What’s the deal with dual-extraction?
Dual-extraction is when the mushrooms are extracted in both water, which extracts polysaccharides such as beta-glucans (the immune-boosting compound), and in alcohol, which extracts things like triterpenoids, including adaptogenic triterpenoids (the stress-reducing compounds). Half of the mushrooms in Magnificent Mushrooms benefit from dual-extraction!
Many companies only extract their mushrooms in water, so while they are promoting the adaptogenic qualities of that mushroom, they may not be delivering much to you by way of its adaptogenic constituents. Bummer. That’s why we make sure to extract those that would benefit in alcohol, too, ensuring we get all the beneficial compounds (because #fomo).
Beta-glucans: what the heck are they?
Beta-glucans are polysaccharides, complex compounds that have profound immunomodulating (immune system regulation) properties. While all mushrooms have their individual chemistry—cordyceps has cordycepin, reishi has triterpenoids, etc.—beta-glucans are in all medicinal mushrooms and are what account for the majority of mushrooms' impact on our immune system. Beta-glucans can even stimulate production of immune cells like natural killer cells and macrophages!
News alert—there are also alpha-glucans, another form of polysaccharides. While we don’t mean to be polysaccharide snobs, alpha-glucans are largely starch and not-so-medicinal. So when mushroom companies report on having high levels of polysaccharides but don’t share their beta-glucan levels, it might not actually mean that product is doing you much good. If you’re looking for immune support, beta-glucans are where it’s at.
Fruiting body vs. mycelium
Okay, we have one more big topic to chat with you about—the age-old (err, couple decades old?) discussion on fruiting body mushrooms versus mycelium.
Fruiting bodies is another name for this part of the mushroom: 🍄. What we harvest, what we eat, what we think of as mushrooms—this is the fruiting body, the above-ground parts. Mycelium on the other hand is the invisible below-ground network of fungal threads that produce these fruiting bodies. Think of mycelium as roots, where the fruiting body is, well, the fruits. Not quite the terms we use for fungi, but perhaps helpful nonetheless?
For Magnificent Mushrooms, we use 100% fruiting bodies because they consistently demonstrate higher levels of beta-glucans and have been used for thousands of years (use of mycelium is a much more recent phenomenon). We are also able to avoid excess fillers and starches in our product by using fruiting bodies because mycelium are often grown on grain or other substrates that can make their way into products.

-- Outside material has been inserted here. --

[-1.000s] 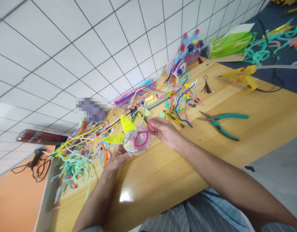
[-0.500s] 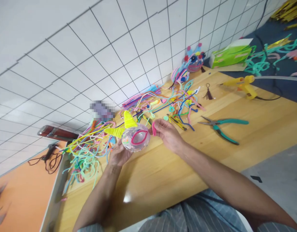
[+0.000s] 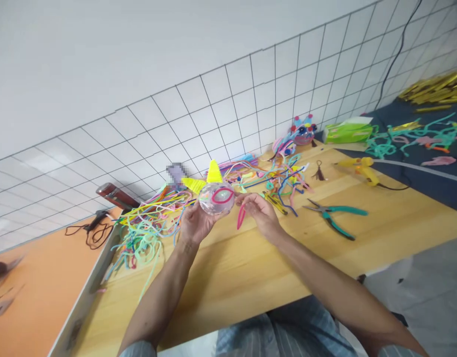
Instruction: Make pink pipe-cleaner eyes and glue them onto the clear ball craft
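Observation:
My left hand is closed around the side and underside of a clear round ball, held above the table. Two yellow cones wound from pipe cleaner stick up from the ball. On its front lies a pink pipe-cleaner eye shape, pointed at both ends. Just to the right, my right hand pinches a second pink pipe-cleaner loop, which hangs down from the fingertips apart from the ball.
Pliers with teal handles lie right of my hands, below a yellow glue gun. Tangled pipe cleaners cover the left side of the wooden table. Behind stand a decorated ball and a green tissue pack. A yellow cutter lies near my right hand.
The pink loop in my right hand has turned from upright near the ball to hanging lower, and that hand has drawn slightly away. My view has tilted up, showing more wall.

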The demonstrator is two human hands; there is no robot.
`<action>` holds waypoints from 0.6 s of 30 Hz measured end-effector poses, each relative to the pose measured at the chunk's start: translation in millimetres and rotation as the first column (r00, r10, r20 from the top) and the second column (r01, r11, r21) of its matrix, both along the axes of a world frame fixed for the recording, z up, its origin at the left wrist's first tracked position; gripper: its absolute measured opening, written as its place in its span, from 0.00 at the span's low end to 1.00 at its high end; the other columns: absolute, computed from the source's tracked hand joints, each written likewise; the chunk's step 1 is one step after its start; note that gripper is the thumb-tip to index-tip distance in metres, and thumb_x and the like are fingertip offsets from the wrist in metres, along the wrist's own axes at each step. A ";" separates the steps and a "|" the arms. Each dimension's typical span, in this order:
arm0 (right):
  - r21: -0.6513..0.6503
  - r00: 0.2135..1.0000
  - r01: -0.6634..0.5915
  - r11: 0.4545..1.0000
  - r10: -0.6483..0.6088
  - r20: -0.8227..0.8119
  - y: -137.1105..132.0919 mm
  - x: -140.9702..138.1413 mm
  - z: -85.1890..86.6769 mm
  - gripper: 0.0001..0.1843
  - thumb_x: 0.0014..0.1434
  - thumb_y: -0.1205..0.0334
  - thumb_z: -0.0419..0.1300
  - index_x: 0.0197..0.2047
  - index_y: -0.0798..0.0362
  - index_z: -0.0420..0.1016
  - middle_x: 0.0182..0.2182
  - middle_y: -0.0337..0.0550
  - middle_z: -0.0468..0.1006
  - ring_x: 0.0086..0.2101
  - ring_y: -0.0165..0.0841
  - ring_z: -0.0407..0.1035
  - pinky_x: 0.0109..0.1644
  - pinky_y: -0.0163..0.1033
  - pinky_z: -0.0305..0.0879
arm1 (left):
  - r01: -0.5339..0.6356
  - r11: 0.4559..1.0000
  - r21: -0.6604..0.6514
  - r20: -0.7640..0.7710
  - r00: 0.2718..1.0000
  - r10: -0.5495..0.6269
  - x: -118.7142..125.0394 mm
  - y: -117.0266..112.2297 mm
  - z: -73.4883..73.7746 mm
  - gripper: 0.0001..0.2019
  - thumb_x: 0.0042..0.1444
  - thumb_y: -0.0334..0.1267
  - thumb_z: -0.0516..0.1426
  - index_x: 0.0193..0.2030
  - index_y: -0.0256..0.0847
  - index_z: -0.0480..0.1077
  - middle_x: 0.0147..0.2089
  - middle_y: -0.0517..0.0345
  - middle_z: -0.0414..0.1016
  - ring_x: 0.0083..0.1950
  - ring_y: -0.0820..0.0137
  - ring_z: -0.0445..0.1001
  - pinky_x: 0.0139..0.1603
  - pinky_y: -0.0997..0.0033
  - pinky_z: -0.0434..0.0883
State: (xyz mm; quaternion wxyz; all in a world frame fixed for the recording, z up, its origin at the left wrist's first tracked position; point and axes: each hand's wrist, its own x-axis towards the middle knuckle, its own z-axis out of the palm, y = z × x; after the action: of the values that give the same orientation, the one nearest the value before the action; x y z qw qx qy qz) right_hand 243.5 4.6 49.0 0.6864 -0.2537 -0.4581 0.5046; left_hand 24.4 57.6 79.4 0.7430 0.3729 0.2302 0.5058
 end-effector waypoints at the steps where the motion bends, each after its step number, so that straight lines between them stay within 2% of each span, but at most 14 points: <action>1: 0.003 1.000 0.027 1.000 -0.027 0.007 2.5 0.8 -1.1 0.24 0.60 0.32 0.76 0.39 0.44 0.83 0.48 0.45 0.89 0.61 0.47 0.80 0.73 0.53 0.70 | 0.000 1.000 0.011 0.007 1.000 0.000 2.3 0.0 2.4 0.36 0.59 0.42 0.70 0.75 0.50 0.72 0.78 0.42 0.76 0.80 0.36 0.72 0.74 0.22 0.75; 5: 0.001 0.994 0.104 0.995 -0.104 0.032 16.1 4.7 -5.0 0.26 0.57 0.30 0.77 0.38 0.44 0.83 0.46 0.45 0.89 0.55 0.45 0.81 0.70 0.52 0.72 | 0.001 0.997 0.079 0.019 1.000 -0.002 9.4 1.8 11.1 0.35 0.61 0.38 0.70 0.75 0.54 0.71 0.79 0.45 0.75 0.79 0.42 0.74 0.73 0.28 0.77; 10: -0.021 0.989 0.146 0.989 -0.146 0.006 34.7 8.3 -3.9 0.26 0.55 0.32 0.80 0.37 0.44 0.83 0.46 0.45 0.89 0.53 0.42 0.81 0.63 0.47 0.76 | 0.033 0.983 0.179 0.056 0.997 -0.044 19.0 7.2 24.1 0.35 0.62 0.40 0.71 0.75 0.57 0.70 0.79 0.48 0.75 0.78 0.45 0.76 0.73 0.35 0.79; 14: -0.057 0.989 0.143 0.988 -0.144 -0.019 44.9 7.4 -0.4 0.25 0.53 0.34 0.81 0.36 0.45 0.82 0.47 0.45 0.88 0.46 0.39 0.80 0.54 0.44 0.79 | 0.044 0.976 0.211 0.086 0.994 -0.063 22.3 14.9 30.0 0.36 0.62 0.40 0.70 0.76 0.58 0.69 0.79 0.49 0.74 0.78 0.46 0.75 0.73 0.36 0.79; 18: -0.054 0.988 0.152 0.987 -0.153 -0.003 51.7 4.8 5.4 0.25 0.54 0.35 0.81 0.35 0.46 0.83 0.46 0.44 0.88 0.43 0.37 0.79 0.51 0.42 0.78 | 0.020 0.977 0.211 0.102 0.994 -0.043 21.3 22.2 29.4 0.37 0.61 0.41 0.70 0.76 0.58 0.69 0.79 0.50 0.74 0.78 0.46 0.75 0.73 0.35 0.79</action>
State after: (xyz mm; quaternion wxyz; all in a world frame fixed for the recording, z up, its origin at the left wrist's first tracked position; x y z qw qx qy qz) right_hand 248.3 56.3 54.4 0.7175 -0.3045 -0.4214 0.4636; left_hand 45.7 79.8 108.8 0.7186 0.4256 0.1298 0.5344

We’re mushroom fans here, so don’t get us wrong—mycelial networks are incredible! They connect fungi and plant matter across the globe and are essential for our ecosystem to thrive. We highly encourage you to read about them and learn from them as mycelial networks exist under every step we take. But for medicinal usages, they often are less potent. So no shade, mycelium, we’ll just let you do your thing underground.
In short: mushrooms are full of so mush goodness, if you know how to access it!
Well, there’s truly endless amounts of information we could share about medicinal mushrooms and fungi—there are whole textbooks out there! And documentaries (may we suggest Fantastic Fungi?)! And people who study fungi their whole lives! This barely scratches the surface (or should we say... fruiting body), but we hope you have a sense of some of the key concepts you need to know when evaluating medicinal mushroom products.